* [INSTRUCTIONS TO FOLLOW]
Lift out, unaltered, the lines of the material below between the line holding "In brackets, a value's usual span" and the line holding "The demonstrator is", counting both.
··· DATA BLOCK
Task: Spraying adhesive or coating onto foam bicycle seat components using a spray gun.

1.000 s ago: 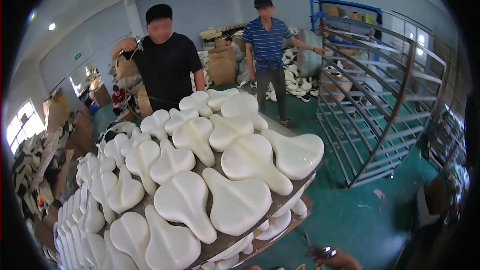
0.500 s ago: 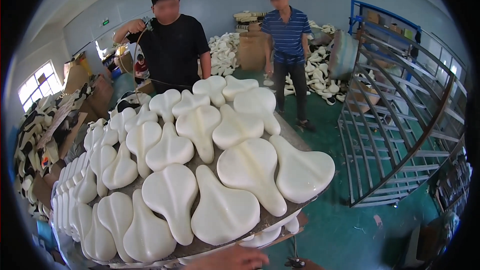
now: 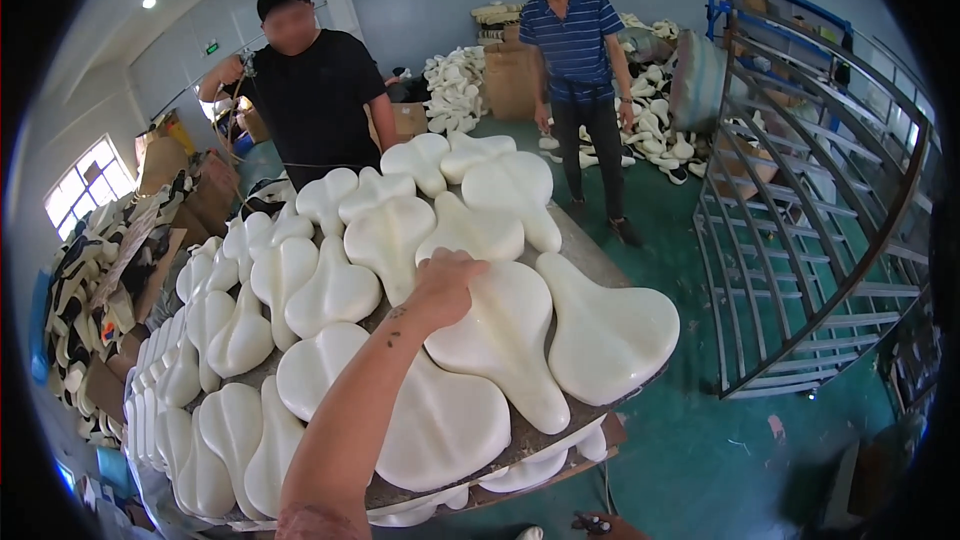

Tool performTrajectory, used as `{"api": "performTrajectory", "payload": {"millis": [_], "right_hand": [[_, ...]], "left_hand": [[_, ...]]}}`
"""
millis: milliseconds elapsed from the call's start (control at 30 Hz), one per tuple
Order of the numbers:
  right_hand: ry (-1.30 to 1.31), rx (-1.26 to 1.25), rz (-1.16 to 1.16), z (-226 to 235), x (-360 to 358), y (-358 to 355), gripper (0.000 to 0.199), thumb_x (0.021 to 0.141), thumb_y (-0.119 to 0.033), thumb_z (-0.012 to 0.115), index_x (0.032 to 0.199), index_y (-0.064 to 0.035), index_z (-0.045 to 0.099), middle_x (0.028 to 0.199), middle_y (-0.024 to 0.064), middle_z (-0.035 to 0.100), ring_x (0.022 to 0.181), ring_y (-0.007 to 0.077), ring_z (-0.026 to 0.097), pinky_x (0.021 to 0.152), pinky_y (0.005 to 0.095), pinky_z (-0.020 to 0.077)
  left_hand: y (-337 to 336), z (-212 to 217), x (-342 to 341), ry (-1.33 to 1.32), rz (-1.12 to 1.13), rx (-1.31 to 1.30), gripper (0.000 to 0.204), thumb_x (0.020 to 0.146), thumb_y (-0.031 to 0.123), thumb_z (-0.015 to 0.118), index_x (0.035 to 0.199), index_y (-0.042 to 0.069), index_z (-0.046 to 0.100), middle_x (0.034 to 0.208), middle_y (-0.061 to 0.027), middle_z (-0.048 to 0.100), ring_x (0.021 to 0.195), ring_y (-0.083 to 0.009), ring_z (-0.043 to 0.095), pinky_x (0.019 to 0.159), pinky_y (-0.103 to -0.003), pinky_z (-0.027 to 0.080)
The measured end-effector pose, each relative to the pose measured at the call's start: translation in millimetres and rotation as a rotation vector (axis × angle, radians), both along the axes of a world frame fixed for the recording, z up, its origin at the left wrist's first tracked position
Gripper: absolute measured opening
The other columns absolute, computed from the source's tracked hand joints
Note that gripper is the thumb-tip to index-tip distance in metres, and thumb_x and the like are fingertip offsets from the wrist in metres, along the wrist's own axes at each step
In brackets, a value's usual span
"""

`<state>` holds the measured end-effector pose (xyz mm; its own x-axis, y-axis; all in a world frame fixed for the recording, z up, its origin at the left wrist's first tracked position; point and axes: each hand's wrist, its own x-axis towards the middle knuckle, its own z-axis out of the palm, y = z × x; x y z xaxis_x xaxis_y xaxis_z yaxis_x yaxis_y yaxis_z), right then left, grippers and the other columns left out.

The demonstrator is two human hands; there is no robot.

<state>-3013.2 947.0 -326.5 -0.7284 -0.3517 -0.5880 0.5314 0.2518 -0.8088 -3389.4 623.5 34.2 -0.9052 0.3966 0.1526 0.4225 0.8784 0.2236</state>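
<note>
One hand (image 3: 447, 285) is reaching out over a flat board (image 3: 590, 252) loaded w/ cream-white, saddle-shaped foam seat pads. Which hand it is can't be told for sure; the forearm is coming in from the lower edge, slightly left of centre. Its fingers (image 3: 462, 262) are curling together, knuckles up, resting on the wide end of one big cream foam saddle pad (image 3: 505, 340) lying mid-board. Whether they're actually gripping it or just pressing on it can't be told; the fingertips are hidden under the hand.

Rel. to that pad: another wide pad (image 3: 610, 325) is lying just beside it on the right, touching; a third (image 3: 440, 425) is overlapping its near side; a narrower one (image 3: 385, 235) is sitting just behind the knuckles. More pads are filling the board's left side in rows, and more are showing under the board's near edge.

Beyond the board's far end, a person in a black tee (image 3: 315, 100) is standing close to it. A person in a striped blue polo (image 3: 575, 40) is standing further back on the green floor (image 3: 720, 450). A grey metal rack (image 3: 830, 230) is standing well to the right of the board.
</note>
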Motion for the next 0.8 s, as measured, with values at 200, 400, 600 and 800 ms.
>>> {"api": "performTrajectory", "payload": {"millis": [200,400,600,800], "right_hand": [[0.08,0.034,-0.027,6.0,-4.9,8.5,0.054,0.072,-0.007,0.06,0.125,-0.0071,0.051,0.111,0.0025,0.059,0.088,0.0125,0.051,0.074,0.0286,0.042],[0.135,0.168,-0.097,11.4,16.9,6.8,0.053,0.073,-0.009,0.058,0.125,-0.0081,0.051,0.109,0.0079,0.06,0.092,0.0154,0.053,0.078,0.0304,0.0435],[0.151,0.165,-0.147,101.6,6.5,6.5,0.054,0.075,-0.014,0.07,0.125,-0.0118,0.052,0.104,0.0041,0.062,0.09,0.0117,0.056,0.082,0.0299,0.0462],[0.273,0.061,-0.451,217.8,-11.7,2.0,0.052,0.077,-0.012,0.067,0.126,-0.0099,0.049,0.092,0.0013,0.06,0.081,0.01,0.054,0.072,0.0281,0.0463]], "left_hand": [[-0.6,8.6,5.4,-0.041,0.003,-0.01,0.047,0.074,-0.009,0.042,0.109,0.014,0.062,0.114,-0.0039,0.054,0.114,-0.024,0.04,0.098,-0.039,0.029],[2.5,52.4,43.4,0.395,-0.09,0.473,0.017,0.075,-0.002,0.057,0.088,0.006,0.065,0.093,-0.0074,0.059,0.095,-0.0286,0.051,0.08,-0.035,0.044],[27.8,78.4,151.7,0.175,-0.085,0.768,0.008,0.073,0.001,0.064,0.078,0.004,0.06,0.081,-0.0076,0.06,0.071,-0.0263,0.058,0.075,-0.037,0.047],[64.0,0.1,225.8,-0.017,-0.54,0.786,0.009,0.077,0.006,0.066,0.079,0.003,0.057,0.076,-0.0071,0.061,0.072,-0.0217,0.06,0.074,-0.032,0.048]]}}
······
* [SOLUTION FOR THIS PROBLEM]
In brackets, a value's usual span
"""

`<state>` holds the measured end-effector pose (xyz mm; its own x-axis, y-axis; all in a world frame fixed for the recording, z up, its origin at the left wrist's first tracked position; point and axes: each hand's wrist, its own x-axis towards the middle knuckle, its own z-axis out of the palm, y = z × x; x y z xaxis_x xaxis_y xaxis_z yaxis_x yaxis_y yaxis_z), right then left, grippers and the other columns left out.

The demonstrator is two human hands; there is no robot.

This output is complete as it stands.